Friction is applied to cyclic stick support 300 using friction knob 360. Friction knob 360 has a stem 361 with a threaded portion 362. End portion 363 of stem 361 abuts plate 364 and prevents stem 361 from being removed from cyclic stick support 300 when friction knob 360 is moved. Friction wedge 365 is treaded to match threaded portion 362. When friction knob 360 is turned, stem 361 and threaded portion 362 also turn. The rotating threads on portion 362 cause wedge 365 to move upward or downward depending on which direction knob 360 is turned. Friction wedge 365 has a sloped surface 366 that pushes against a sloped surface 321 of bearing wedge 322. As friction wedge 365 is moved upward, sloped surface 366 moves against sloped surface 321, which causes bearing wedge 322 to move to the right in FIG. 3 toward bearing housing 340. This causes surface 323 of bearing wedge 322 to press against bearing housing 340 which creates a pinching force between bearing housing 340 and spherical bearing 320 at regions 341 and 342. The pinching force creates friction that limits movement of cyclic stick support 300.
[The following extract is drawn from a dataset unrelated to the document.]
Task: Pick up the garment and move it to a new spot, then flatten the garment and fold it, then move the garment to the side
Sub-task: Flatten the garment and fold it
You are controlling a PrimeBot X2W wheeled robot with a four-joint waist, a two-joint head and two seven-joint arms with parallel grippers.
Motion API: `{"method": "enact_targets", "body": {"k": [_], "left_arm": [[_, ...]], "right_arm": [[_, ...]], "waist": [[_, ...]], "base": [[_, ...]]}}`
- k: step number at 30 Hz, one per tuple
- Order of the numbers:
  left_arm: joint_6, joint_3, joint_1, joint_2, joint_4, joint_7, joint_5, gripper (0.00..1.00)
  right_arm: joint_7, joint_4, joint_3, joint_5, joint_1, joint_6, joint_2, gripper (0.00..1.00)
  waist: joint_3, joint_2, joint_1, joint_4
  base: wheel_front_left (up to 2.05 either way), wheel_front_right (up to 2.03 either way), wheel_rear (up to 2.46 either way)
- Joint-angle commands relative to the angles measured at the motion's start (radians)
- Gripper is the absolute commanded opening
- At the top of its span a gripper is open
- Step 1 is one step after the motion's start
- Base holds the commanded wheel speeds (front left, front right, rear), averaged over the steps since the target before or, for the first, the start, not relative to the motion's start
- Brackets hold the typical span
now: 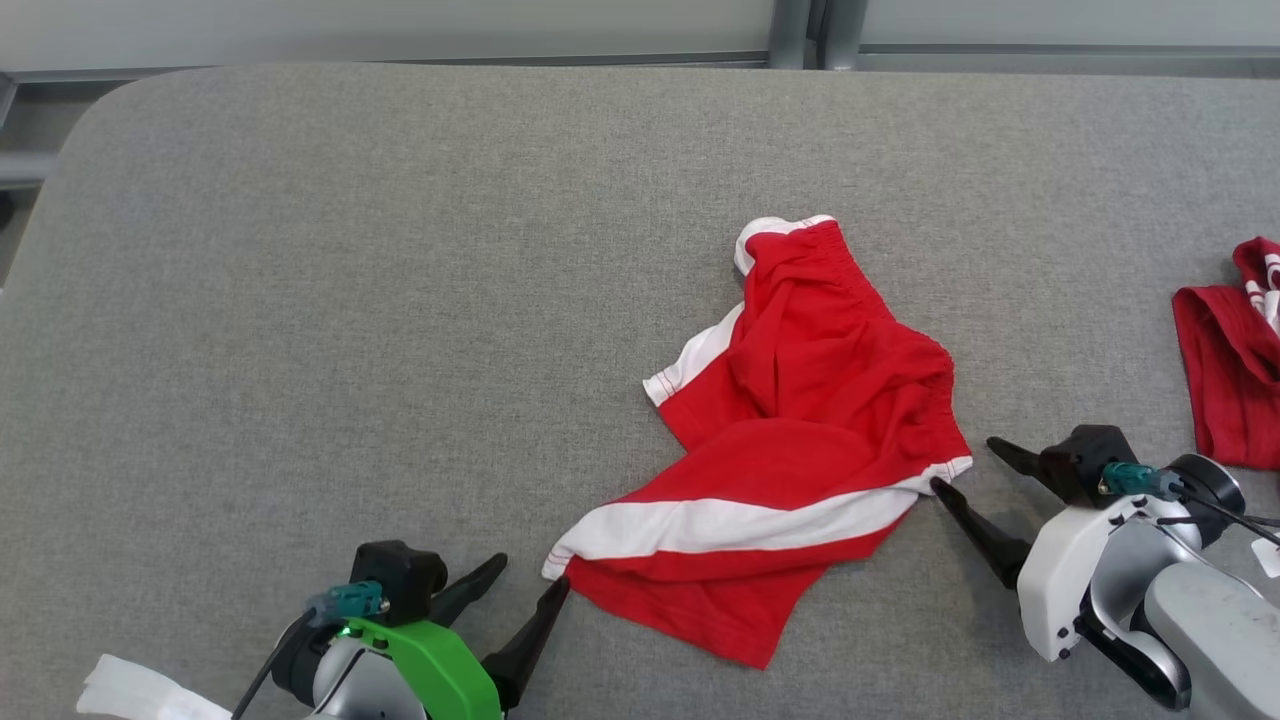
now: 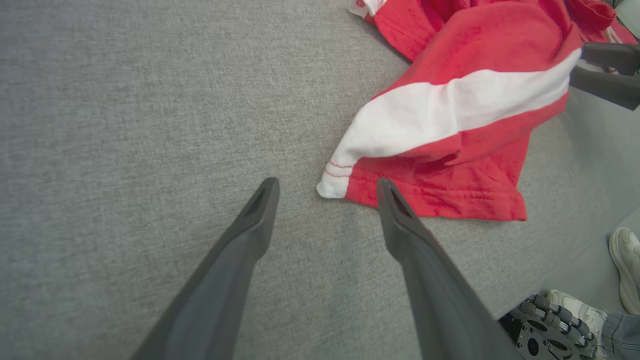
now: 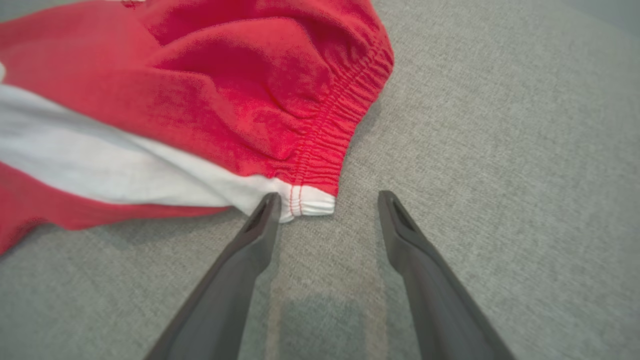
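Left gripper [image 1: 531, 572] sits released and empty, fingers spread, with one fingertip just beside the near-left white corner of the garment [image 1: 800, 430]. Right gripper [image 1: 963, 462] is likewise spread and empty, and its near finger is at the white end of the waistband on the garment's right edge. The garment lies crumpled a little right of the table's middle. It is red, with a white stripe across its near part and a bunched elastic waistband along the right.

For moving room, I have the whole left half of the table [image 1: 300, 300] bare out to its rounded far-left corner, plus a wide bare band along the far edge. The right is tighter: a second red garment [image 1: 1235, 360] lies at the right edge of my head view, apart from the first.

By count I have two grippers, two red garments, one white scrap [image 1: 130, 690] at the near left beside the left arm, and two pale shoes [image 2: 625, 260] on the floor past the table's near edge.

Grey woven cloth covers the table. A pale wall with a grey post [image 1: 800, 30] stands beyond it.
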Motion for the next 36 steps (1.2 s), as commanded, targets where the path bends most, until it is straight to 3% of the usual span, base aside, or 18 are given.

Even though the configuration of cyclic stick support 300 has its advantages, such as limiting the movement of flight control stick coupling 310, it may also have some potential disadvantages. One potential disadvantage may be local “stiff” spots due to the mechanical system. For example, because bearing housing 340 applies force against spherical bearing 320 only at regions 341 and 342 to create friction, this may effectively create an axis 370 that spherical bearing 320 can more freely rotate around. Therefore, friction created in this manner is uneven, with the friction in the longitudinal stick direction always higher than in the lateral direction. Moreover, this configuration may be ineffective at holding a minimum friction setting, and a maximum friction setting may not be high enough. Because there can be potential disadvantages to using the friction system illustrated in FIGS. 3A and 3b to adjust the stiffness of a flight control device, there is a need for an improved flight control device which allows the stiffness to be more evenly distributed.
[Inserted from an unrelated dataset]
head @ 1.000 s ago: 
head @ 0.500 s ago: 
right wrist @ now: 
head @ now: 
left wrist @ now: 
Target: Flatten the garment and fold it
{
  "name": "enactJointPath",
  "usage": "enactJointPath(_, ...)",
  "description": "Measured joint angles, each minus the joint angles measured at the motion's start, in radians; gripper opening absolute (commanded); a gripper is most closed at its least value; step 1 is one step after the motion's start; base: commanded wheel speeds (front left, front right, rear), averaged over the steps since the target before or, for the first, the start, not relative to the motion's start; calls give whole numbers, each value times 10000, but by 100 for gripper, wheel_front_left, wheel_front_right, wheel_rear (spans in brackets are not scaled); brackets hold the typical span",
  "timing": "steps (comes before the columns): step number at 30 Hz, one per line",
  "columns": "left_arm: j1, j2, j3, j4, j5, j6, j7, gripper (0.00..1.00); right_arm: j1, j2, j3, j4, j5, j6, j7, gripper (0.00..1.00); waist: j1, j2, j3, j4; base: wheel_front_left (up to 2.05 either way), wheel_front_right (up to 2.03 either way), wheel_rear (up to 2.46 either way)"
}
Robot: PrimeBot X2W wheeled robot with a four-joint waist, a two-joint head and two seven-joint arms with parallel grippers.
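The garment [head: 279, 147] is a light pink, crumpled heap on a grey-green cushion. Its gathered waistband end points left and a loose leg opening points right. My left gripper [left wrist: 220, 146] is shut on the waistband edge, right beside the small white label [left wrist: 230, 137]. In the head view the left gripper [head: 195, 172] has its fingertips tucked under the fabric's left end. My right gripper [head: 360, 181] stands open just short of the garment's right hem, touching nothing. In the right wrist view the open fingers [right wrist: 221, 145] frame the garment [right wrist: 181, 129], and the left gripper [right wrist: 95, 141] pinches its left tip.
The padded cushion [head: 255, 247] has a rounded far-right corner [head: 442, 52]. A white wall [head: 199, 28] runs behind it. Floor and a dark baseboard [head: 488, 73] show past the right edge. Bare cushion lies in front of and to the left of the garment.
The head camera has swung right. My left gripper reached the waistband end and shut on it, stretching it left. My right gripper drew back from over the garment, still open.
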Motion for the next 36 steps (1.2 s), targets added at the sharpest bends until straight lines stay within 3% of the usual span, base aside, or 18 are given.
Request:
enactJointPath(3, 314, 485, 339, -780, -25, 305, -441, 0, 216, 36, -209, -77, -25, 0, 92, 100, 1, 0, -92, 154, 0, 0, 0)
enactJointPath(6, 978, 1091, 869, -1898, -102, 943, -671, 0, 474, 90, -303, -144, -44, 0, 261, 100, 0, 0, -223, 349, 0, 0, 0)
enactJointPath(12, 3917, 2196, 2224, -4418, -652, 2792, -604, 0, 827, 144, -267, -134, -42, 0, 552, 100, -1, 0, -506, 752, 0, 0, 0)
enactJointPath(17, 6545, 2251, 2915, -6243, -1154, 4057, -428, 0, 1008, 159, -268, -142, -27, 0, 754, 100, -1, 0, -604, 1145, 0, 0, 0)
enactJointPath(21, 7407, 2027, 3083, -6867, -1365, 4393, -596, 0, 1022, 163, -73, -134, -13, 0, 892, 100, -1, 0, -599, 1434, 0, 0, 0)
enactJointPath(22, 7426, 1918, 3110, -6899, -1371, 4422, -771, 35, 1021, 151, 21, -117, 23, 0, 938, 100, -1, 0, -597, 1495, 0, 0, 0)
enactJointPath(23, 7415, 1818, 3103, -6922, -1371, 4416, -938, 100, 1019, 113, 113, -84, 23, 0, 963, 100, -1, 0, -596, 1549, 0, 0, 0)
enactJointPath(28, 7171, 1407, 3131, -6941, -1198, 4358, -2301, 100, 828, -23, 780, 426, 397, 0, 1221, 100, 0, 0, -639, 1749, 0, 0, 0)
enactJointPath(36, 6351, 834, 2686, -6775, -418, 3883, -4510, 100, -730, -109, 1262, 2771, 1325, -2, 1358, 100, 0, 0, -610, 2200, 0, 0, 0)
FIG. 4A depicts an example cyclic stick support 400 with improved friction adjustment according to one embodiment. FIG. 4B is a cross-section view of the cyclic stick support 400 shown in FIG. 4A. Flight control stick coupling 410 is attached to the top of spherical bearing 420. Lever 430 is coupled to the bottom of spherical bearing 420. Lever 430 may be coupled to one or more flight control linkages (not shown). Spherical bearing 420 is mounted between a top plate 440 and a bottom plate 450. The top plate 440 may be mounted on or under a rotorcraft floor or deck, for example. Top plate 440 has a hole 441 that is adapted to fit around the upper surface of spherical bearing 420. Similarly, bottom plate 450 has a hole 451 that is adapted to fit around the lower surface of spherical bearing 420. The top surface of spherical bearing 420 is held in place by inner wall 442 of hole 441, and the lower surface of spherical bearing 420 is held in place by inner wall 452 of hole 451 and may rotate in all directions. When flight control stick coupling 410 is rotated around spherical bearing 420, such movement is transferred to flight control linkages via lever 430.
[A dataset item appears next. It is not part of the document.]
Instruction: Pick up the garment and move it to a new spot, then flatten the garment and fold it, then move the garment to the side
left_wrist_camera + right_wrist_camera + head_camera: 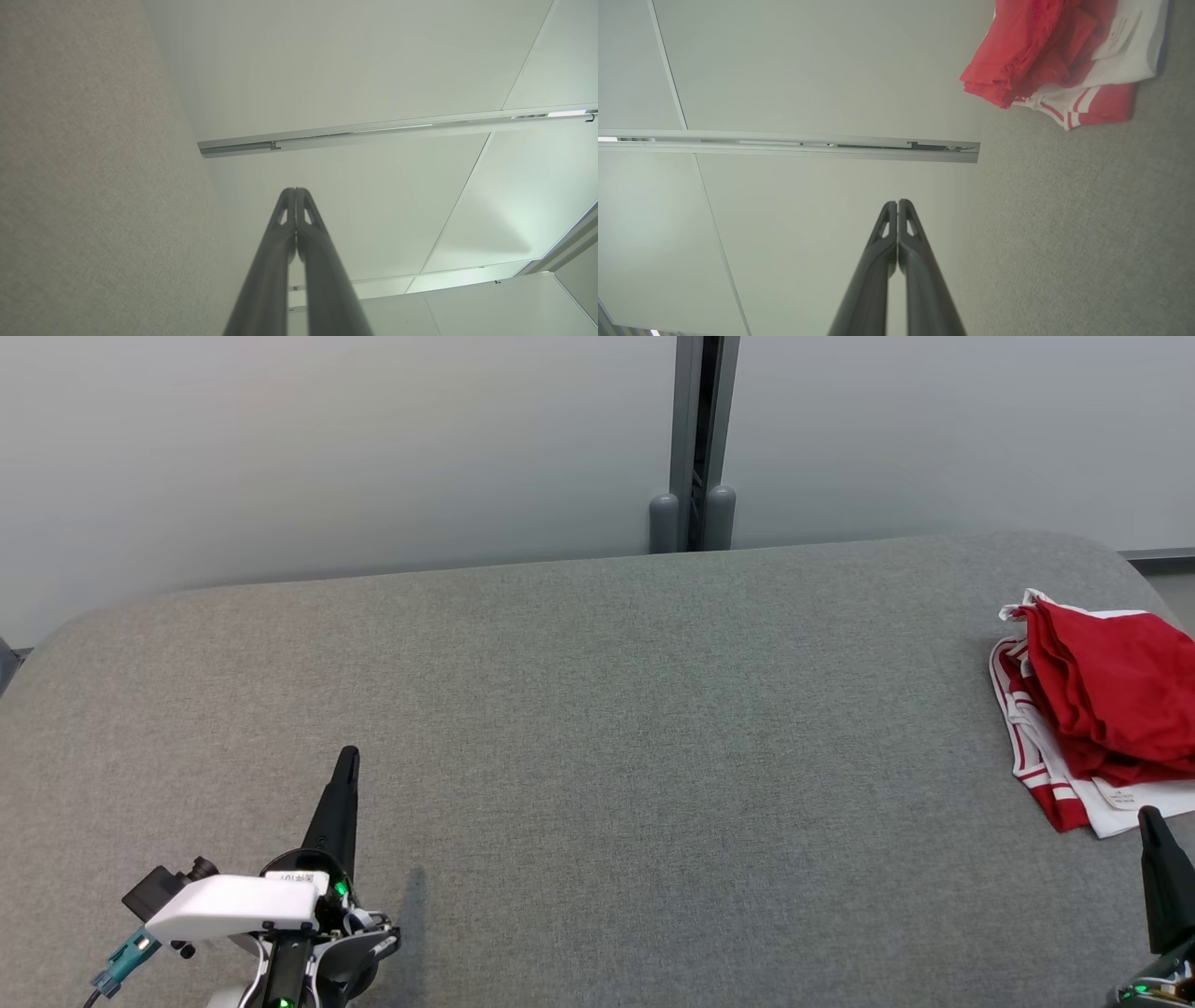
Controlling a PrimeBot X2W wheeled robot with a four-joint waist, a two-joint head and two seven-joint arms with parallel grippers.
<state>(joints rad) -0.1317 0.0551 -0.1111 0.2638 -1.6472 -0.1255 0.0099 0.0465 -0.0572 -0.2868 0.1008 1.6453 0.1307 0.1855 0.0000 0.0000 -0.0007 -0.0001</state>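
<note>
Head view: one red garment with white striped trim (pixel 1102 709), loosely bundled, lay at the right edge of the frame at mid-height, on the grey woven-fabric table top (pixel 597 728). Its long axis ran roughly top to bottom of the frame, leaning slightly to the lower right. The dark two-fingered left gripper (pixel 347 758) stood at the lower left with its fingers pressed together and nothing between them, well apart from the garment. The dark two-fingered right gripper (pixel 1150 817) stood at the lower right, likewise closed and empty, its tip just below the garment's lower white edge. Left wrist view: the left gripper (pixel 295 191) was shut tip to tip, with table top along the left of the frame. Right wrist view: the right gripper (pixel 898 203) was shut and empty, and the garment (pixel 1031 46) lay in the upper right corner, ahead of the fingers and to their right. Count: one garment, two grippers. In my judgement the right arm was the nearer and any pick-up would fall to it, once its jaws were parted.
</note>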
Friction is applied to cyclic stick support 400 using friction knob 460. Friction knob 460 has a stem 461 with a threaded portion 462. End portion 463 of stem 461 abuts plate 464 and prevents stem 461 from being removed from cyclic stick support 400 when friction knob 460 is moved. Plate 465 is threaded to match threaded portion 462. When friction knob 460 is turned, stem 461 and threaded portion 462 also turn. The rotating threads on portion 462 cause plate 465 to move upward or downward depending on which direction knob 460 is turned. When friction knob 460 is turned to move plate 465 upward, then plate 465 causes end 453 of bottom plate 450 to also move upward toward end 443 of top plate 440. Spacer 470 holds end 444 of top plate 440 at a fixed distance from the corresponding end 454 of bottom plate 450. When end 453 of bottom plate 450 moves upward due to tightening of friction knob 460, the gap 421 between bottom plate 450 and top plate 440 is reduced. This movement also causes the inner walls 442, 452 of holes 441, 451 in top plate 440 and bottom plate 450, respectively, to clamp against spherical bearing 420 thereby creating friction.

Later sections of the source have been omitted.